# Bee puke...now bee pee?



## Jon L (Dec 29, 2007)

"Urine for a Treat"
Im too new here to be judgemental but .......

http://www.hortonhillfarm.com/beepee.htm


----------



## deantn (Jan 3, 2007)

Jon L said:


> "Urine for a Treat"
> Im too new here to be judgemental but .......
> 
> http://www.hortonhillfarm.com/beepee.htm


Not a very good name for his honey, would never even think of using something like that around here.


----------



## Bob Nelson (Feb 10, 2005)

*emailed response*

I went to their web site and saw for myself. Consequently I sent an e-mail with a link to this thread and the following:

"Your posting on beesource is creating a legitimate stir.

I would strongly encourage you to reconsider how you name and describe your honey. It greatly detracts from the wholesome theme you otherwise portray your products, not to mention the image portrayed of honey. This is damaging not only to your honey but potentially to all honey producers."

Hope they get it corrected.


----------



## iddee (Jun 21, 2005)

I also sent them a link and told them it was disgusting.


----------



## Horton Hill Farm (Dec 21, 2007)

YIKES! In response to our honey name, first the letters BP are my initials and if you look at the label it reads "Bee Pee's Honey". A play on words. Second as a beekeeper it is your job to educate the public. I want to talk to my customers. We should give them as much factual information about bees and honey as possible. And believe me my customer want to talk about bees when they see my label. Most labels that I see are generic labels with names printed on them. How many questions do thses generate from potential customers? Lighten up guys.
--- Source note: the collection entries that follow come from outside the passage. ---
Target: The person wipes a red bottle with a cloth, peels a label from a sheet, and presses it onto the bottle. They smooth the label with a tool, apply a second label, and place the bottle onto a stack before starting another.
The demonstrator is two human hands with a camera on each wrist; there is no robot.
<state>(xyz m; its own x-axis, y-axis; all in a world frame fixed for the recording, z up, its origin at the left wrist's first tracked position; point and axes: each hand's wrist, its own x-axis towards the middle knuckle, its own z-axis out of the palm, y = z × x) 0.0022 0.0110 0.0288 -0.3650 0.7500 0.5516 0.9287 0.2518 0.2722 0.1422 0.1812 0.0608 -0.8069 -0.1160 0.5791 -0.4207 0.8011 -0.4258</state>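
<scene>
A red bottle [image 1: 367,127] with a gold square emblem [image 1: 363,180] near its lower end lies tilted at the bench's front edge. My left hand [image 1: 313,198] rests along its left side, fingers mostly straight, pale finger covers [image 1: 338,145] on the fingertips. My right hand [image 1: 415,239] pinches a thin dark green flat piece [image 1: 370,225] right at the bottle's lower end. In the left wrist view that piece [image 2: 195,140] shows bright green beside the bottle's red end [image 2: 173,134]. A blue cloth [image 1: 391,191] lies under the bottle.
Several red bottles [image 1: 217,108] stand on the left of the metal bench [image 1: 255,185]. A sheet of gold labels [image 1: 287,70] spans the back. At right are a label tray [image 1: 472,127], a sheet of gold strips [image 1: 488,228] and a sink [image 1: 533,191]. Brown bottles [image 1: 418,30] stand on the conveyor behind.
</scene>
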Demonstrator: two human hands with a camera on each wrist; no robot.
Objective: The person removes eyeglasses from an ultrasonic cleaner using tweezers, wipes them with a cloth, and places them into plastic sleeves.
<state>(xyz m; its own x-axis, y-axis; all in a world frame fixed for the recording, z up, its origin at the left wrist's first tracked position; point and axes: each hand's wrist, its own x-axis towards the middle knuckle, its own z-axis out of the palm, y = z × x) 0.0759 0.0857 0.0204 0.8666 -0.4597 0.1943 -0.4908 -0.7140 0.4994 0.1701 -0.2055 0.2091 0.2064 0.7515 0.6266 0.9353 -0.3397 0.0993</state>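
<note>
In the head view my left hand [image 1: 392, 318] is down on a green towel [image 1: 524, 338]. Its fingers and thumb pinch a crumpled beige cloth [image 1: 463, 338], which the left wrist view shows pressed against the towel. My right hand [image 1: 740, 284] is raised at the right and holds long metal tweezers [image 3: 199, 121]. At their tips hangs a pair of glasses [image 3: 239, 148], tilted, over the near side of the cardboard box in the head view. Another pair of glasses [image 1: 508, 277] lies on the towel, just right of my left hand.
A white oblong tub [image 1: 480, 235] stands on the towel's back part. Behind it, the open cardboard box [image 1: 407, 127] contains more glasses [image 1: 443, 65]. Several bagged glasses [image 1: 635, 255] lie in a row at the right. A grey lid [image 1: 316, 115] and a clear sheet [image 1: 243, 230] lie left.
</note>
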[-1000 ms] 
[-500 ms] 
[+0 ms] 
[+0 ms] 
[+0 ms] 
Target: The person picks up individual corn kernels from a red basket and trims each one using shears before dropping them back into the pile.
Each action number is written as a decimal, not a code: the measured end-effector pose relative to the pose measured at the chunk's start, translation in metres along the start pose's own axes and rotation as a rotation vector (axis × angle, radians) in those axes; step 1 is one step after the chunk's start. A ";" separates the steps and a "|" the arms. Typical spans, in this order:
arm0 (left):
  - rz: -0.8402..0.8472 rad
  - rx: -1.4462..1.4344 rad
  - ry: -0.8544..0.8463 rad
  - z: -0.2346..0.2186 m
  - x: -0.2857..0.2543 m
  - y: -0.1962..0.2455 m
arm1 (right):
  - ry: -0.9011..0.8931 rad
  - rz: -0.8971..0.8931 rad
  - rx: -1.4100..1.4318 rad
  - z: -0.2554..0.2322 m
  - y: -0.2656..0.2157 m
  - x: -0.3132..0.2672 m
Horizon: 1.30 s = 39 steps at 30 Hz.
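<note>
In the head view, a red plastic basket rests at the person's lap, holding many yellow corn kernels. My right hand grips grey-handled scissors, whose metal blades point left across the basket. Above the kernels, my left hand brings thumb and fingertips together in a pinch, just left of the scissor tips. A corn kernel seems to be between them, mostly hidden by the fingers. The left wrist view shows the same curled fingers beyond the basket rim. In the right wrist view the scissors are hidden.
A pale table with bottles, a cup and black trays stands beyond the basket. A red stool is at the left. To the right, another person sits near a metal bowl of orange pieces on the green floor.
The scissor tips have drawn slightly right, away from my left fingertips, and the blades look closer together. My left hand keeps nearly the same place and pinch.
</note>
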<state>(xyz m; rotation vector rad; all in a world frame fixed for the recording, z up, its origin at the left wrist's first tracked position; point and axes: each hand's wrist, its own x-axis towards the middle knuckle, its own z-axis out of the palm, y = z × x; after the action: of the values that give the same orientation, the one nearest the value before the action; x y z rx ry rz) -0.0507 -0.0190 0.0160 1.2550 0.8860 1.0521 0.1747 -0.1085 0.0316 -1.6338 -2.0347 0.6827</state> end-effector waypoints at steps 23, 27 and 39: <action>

BP


----------



## Brandy (Dec 3, 2005)

Then why call it Urine for a Treat??? Maybe the National Honey Board would like to talk to you!!


----------



## iddee (Jun 21, 2005)

Well, BP, look at the responses. If the negative versus positives transpose to the public, your play on words will be publicly as disgusting as it is to beekeepers.

If my name was aaron sam smith, I would not use my initials to advertise my business.


----------



## bleta12 (Feb 28, 2007)

Horton Hill Farm said:


> YIKES! In response to our honey name, first the letters BP are my initials and if you look at the label it reads "Bee Pee's Honey". A play on words. Second as a beekeeper it is your job to educate the public. I want to talk to my customers. We should give them as much factual information about bees and honey as possible. And believe me my customer want to talk about bees when they see my label. Most labels that I see are generic labels with names printed on them. How many questions do thses generate from potential customers? Lighten up guys. BP


We all do stupid things, and later try to correct them.
Please keep the name but drop that urine think, admit that you thought that that thing will work and get attention so you can educate and sell honey, but please for the sake of good sense change it.

Respectfully Gilman


----------



## Barry (Dec 28, 1999)

Horton Hill Farm said:


> Lighten up guys. BP


 Do you realize what you're asking?! This is the middle of the off-season beekeeping doldrums. We find all kinds of things to pick apart! Welcome to Beesource.

- Barry


----------



## sc-bee (May 10, 2005)

Ohhh Yes ! I see the play on your initials BP. And I guess that also goes for the image on your site.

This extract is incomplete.